Now let’s plot the two groups of data

[8]:
for label, sub_ds in ds.groupby('ground_truth_labels'):
    plt.figure()
    sub_ds.measurement.plot.line(x='x',marker='.',ls='None',xscale='log',yscale='log',add_legend=False)
    plt.title(f'Group {label}')

plt.show()
../_images/how-to_building_xarray_datasets_22_0.png
../_images/how-to_building_xarray_datasets_22_1.png

Composition Grid#

Okay, the final piece of data that you need to start is the composition grid. This grid defines the space that the agent will evaluate when choosing the next composition

[9]:
num_grid_points = 50
A_grid = np.linspace(0,10,num_grid_points)
B_grid = np.linspace(0,25,num_grid_points)
composition_grid = np.meshgrid(A_grid,B_grid)
composition_grid = np.array([composition_grid[0].ravel(),composition_grid[1].ravel()]).T

ds['composition_grid'] = (['grid','component'],composition_grid)
ds
[9]:
<xarray.Dataset> Size: 164kB
Dimensions:              (sample: 100, component: 2, x: 150, grid: 2500)
Coordinates:
  * component            (component) <U1 8B 'A' 'B'
  * x                    (x) float64 1kB 0.001 0.001047 0.001097 ... 0.9547 1.0
Dimensions without coordinates: sample, grid
Data variables:
    composition          (sample, component) float64 2kB 1.935 4.339 ... 14.33
    ground_truth_labels  (sample) int64 800B 1 1 1 1 1 0 1 1 ... 1 0 1 1 0 1 1 1
    measurement          (sample, x) float64 120kB 2.047e+06 1.318e+06 ... 2.065
    composition_grid     (grid, component) float64 40kB 0.0 0.0 ... 10.0 25.0

Let’s inspect the grid in a plot

[10]:
ds.composition_grid.to_dataset('component').plot.scatter(x='A',y='B',edgecolor='None')
plt.show()
../_images/how-to_building_xarray_datasets_27_0.png

Saving the Dataset to disk#

We can save this dataset to disk for use in other notebooks or to memorialize the input data used in a calculation.

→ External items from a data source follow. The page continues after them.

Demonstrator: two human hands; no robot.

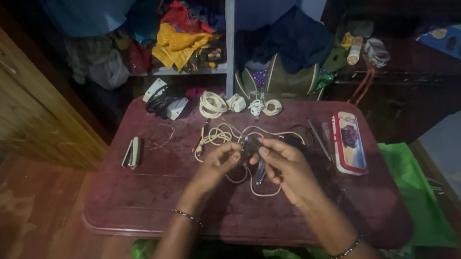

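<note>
My left hand (216,164) and my right hand (287,166) meet over the middle of a dark red table (139,202). Together they pinch a small dark object (251,144) with a cream cable (225,135) trailing from it across the table. A narrow dark piece hangs below my right fingers. The light is dim, so I cannot tell exactly what the small object is. Both wrists wear thin dark bangles.
On the table lie coiled white cables (212,104), a white charger (177,107), a stapler-like tool (132,152), a pen (319,139) and a red-rimmed pencil case (349,141). Shelves of clothes (181,42) stand behind. A green cloth (417,188) lies right.
</note>
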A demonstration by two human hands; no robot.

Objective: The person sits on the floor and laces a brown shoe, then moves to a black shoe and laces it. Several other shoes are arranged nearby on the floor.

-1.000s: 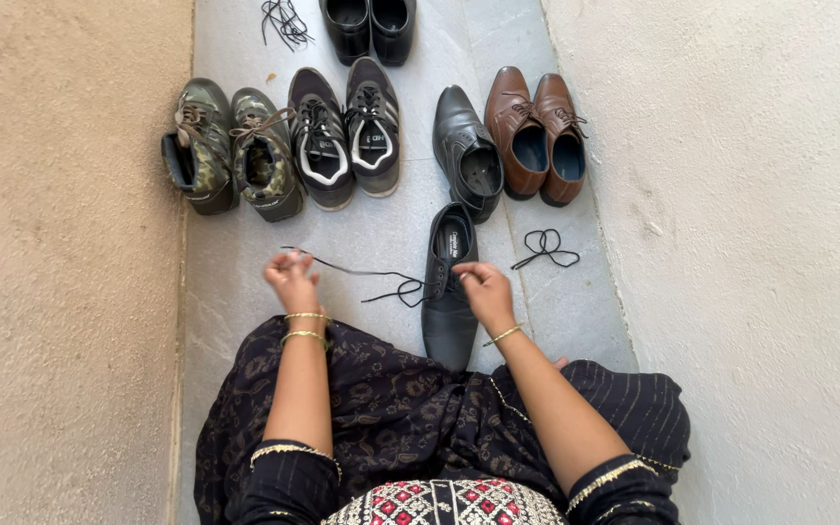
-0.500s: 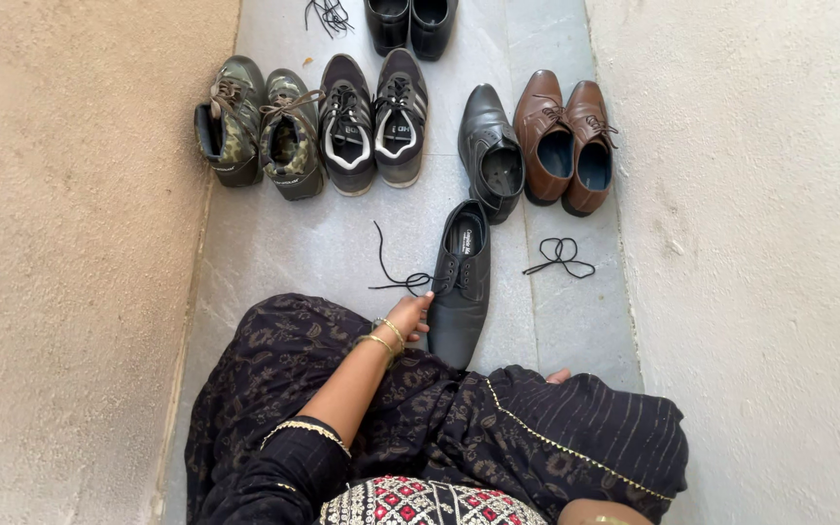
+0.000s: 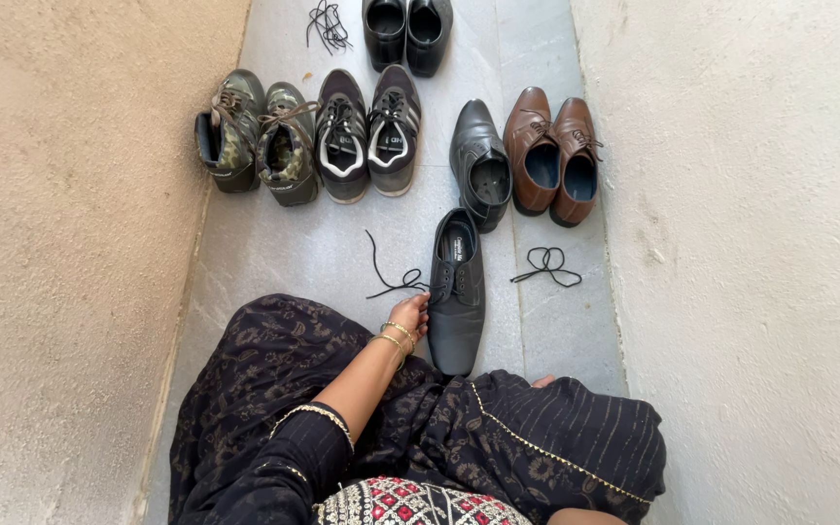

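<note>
Left hand rests fingers-curled against the left side of the black dress shoe, which lies just right of it on the floor, long axis near-to-far, toe near, loose lace trailing left; grip unclear, forearm angled up-right, right hand out of view.

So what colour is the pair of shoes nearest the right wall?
Brown, with brown laces: the pair of lace-up shoes, seen clearly in the head view.

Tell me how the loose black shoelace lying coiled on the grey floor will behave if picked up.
The loose black shoelace lies in limp loops, so it probably droops and uncoils. It looks thin, so likely very light, and unlikely to roll.
</note>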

We’ll use the netcdf format for this:

[11]:

ds.to_netcdf('../data/example_dataset.nc')

Conclusion#

In this notebook, we demonstrated how to build an xarray.Dataset from scratch.

We:

  1. Created an empty dataset

  2. Added composition data for samples

  3. Added ground truth labels for the samples

  4. Added simulated measurement data

  5. Added a composition grid for the agent to explore

  6. Saved the dataset to disk in netCDF format

The resulting dataset contains all the necessary components for training and evaluating an active learning agent:

  • Sample compositions and their corresponding measurements

  • Ground truth labels for validation

  • A grid defining the composition space for exploration

This dataset structure represents a typical format expected by many agent pipelines in AFL.double_agent. The exact variables and variable names will change with the pipeline, but the concept of having measurement data and composition information that shares dimensions is a foundational feature of analyzing formulations and materials problems where the composition is varying.